= Inshore Fisheries and Conservation Authority =

Marine inshore environment management organisation

There are ten Inshore Fisheries and Conservation Authorities (IFCAs) in England. The ten IFCA Districts cover English coastal waters out to 6 nautical miles from Territorial Baselines.
Although autonomous, all IFCAs have a shared 'vision' to "lead, champion and manage a sustainable marine environment and inshore fisheries, by successfully securing the right balance between social, environmental and economic benefits to ensure healthy seas, sustainable fisheries and a viable industry". IFCAs have shared powers and duties which are found in the Marine and Coastal Access Act, 2009.

The ten IFCAs are:

- Southern Inshore Fisheries and Conservation Authority
- Devon and Severn Inshore Fisheries and Conservation Authority
- Cornwall Inshore Fisheries and Conservation Authority
- Isles of Scilly Inshore Fisheries and Conservation Authority
- North Western Inshore Fisheries and Conservation Authority
- Northumberland Inshore Fisheries and Conservation Authority
- North Eastern Inshore Fisheries and Conservation Authority
- Eastern Inshore Fisheries and Conservation Authority
- Kent and Essex Inshore Fisheries and Conservation Authority
- Sussex Inshore Fisheries and Conservation Authority

The membership of IFCA committees is made up of 'general members' appointed by the Marine Management Organisation for their skills and experience relevant to the management of inshore fisheries. The general members are joined by local authority appointed members, appointed by the constituent authorities which fund the IFCAs. On each IFCA a member is also appointed from Natural England, the Marine Management Organisation and the Environment Agency.

Under s.153 of the Marine and Coastal Access Act 2009 (1) The authority for an IFC district must manage the exploitation of sea fisheries resources in that district. (2) In performing its duty under subsection (1), the authority for an IFC district must:
(a) seek to ensure that the exploitation of sea fisheries resources is carried out in a sustainable way,
(b) seek to balance the social and economic benefits of exploiting the sea fisheries resources of the district with the need to protect the marine environment from, or to promote its recovery from, the effects of such exploitation,
(c) take any other steps which in the authority's opinion are necessary or expedient for the purpose of making a contribution to the achievement of sustainable development, and
(d) seek to balance the different needs of persons engaged in the exploitation of sea fisheries resources in the district

Under s.154 of the Marine and Coastal Access Act 2009 IFCAs must further the conservation objectives of marine conservation zones.

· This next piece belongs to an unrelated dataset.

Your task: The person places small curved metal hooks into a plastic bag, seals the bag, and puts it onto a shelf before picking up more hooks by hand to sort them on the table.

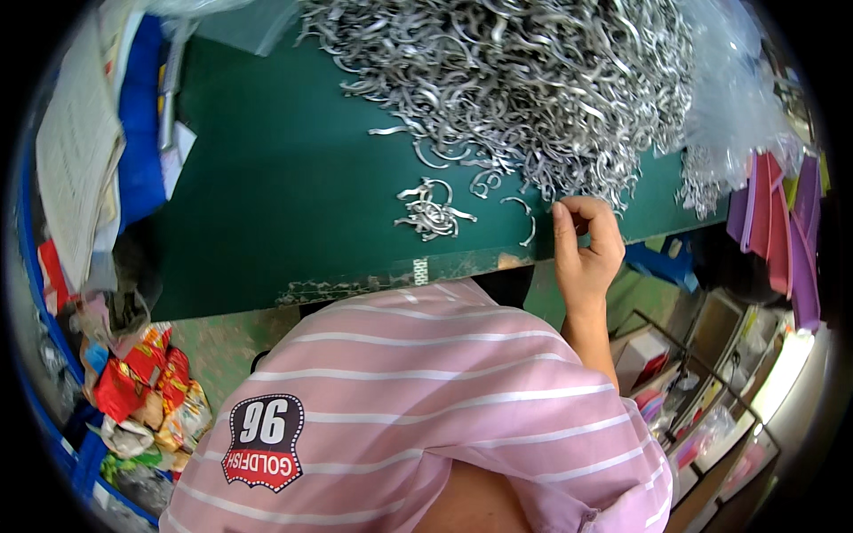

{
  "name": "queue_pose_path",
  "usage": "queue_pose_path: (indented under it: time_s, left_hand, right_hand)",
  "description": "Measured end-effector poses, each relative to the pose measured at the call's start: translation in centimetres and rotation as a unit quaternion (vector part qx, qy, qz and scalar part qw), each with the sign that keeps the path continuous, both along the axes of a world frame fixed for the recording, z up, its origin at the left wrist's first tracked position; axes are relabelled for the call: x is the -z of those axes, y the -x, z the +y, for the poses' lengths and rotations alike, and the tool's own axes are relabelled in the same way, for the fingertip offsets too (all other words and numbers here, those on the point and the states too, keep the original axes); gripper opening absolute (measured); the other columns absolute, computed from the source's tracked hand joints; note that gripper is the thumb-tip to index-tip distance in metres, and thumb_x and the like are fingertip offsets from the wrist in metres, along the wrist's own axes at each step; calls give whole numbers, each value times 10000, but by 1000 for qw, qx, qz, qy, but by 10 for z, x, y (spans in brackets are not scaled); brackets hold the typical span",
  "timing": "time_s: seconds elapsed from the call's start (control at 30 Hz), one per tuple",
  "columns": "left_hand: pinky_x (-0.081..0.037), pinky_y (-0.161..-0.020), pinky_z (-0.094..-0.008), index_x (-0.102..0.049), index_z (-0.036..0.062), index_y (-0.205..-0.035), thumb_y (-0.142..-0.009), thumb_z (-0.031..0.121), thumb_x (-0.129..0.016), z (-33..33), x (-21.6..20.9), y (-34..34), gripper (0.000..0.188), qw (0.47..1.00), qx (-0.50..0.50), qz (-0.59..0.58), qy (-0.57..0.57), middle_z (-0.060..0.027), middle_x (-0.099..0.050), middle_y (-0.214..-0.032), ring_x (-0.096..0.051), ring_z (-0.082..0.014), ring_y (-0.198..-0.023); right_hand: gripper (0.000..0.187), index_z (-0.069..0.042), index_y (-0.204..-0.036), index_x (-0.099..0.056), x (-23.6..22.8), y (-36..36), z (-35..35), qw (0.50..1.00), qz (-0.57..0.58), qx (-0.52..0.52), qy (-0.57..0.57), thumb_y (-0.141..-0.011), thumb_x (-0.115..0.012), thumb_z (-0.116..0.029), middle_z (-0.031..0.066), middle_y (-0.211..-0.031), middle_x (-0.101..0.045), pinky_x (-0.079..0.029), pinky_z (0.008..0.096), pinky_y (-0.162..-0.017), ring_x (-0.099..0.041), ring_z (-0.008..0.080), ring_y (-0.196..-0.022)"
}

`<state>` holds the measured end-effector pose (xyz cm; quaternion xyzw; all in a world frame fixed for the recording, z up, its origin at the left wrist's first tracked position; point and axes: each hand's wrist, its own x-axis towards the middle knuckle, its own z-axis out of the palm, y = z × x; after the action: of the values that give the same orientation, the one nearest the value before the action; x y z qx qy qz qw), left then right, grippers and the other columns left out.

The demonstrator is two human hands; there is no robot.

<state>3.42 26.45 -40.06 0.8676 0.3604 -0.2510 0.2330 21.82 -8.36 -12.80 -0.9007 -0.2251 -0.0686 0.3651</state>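
Note:
My right hand is at the front edge of a large pile of curved silver metal pieces. Its thumb and forefinger come together in a pinch against the lowest pieces; whatever lies between the tips is too small to make out. Just left of the thumb, a single curved metal piece lies apart on the green tabletop. Farther left sits a small separate cluster of the same metal pieces. No part of my left hand shows.
Clear plastic bags and a smaller heap of metal pieces are at the right. Purple and red strips hang beyond them. Papers and a blue holder stand left; crumpled colourful wrappers fill a bin below.

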Motion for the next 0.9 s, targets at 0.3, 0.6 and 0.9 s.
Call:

IFCAs are funded by Local Authorities and this funding is, in part, underpinned by Defra via an Area Based Grant of c. £3 million annually.
Since the ten IFCAs were created in 2011, they have been responsible for transforming the way fishing activities are undertaken in Marine Protected Areas as a consequence of the UK government's "revised approach to the management of commercial fishing in European Marine Sites" and have introduced 17 byelaws to protect the most vulnerable features within European Marine Sites. Southern IFCA has introduced measures which restrict Bottom Towed Fishing Gear from 25% of the IFCA District. IFCAs are also progressing measures to balance the needs of the commercial and recreational fisheries and examples of emerging plans are seen in Devon and Severn IFCA.

All ten IFCAs each own and operate Fisheries Patrol Vessels, which range from the 27m coastal Patrol Vessel FPV Saint Piran operated by Cornwall IFCA to smaller rigid inflatable vessels. The IFCAs also operate research vessels, deploying side scan sonar and underwater cameras to inform their management.

Every four years a report on the conduct and operations of IFCAs is presented to the UK parliament. The 2014-2018 report found that IFCAs "have demonstrated the local leadership that is expected of them as statutory regulators" and that "future funding, compounded by increasing responsibilities, also emerges as a significant factor in the effective delivery of the IFCAs' statutory duties".

The IFCAs are represented nationally by the Association of Inshore Fisheries and Conservation Authorities.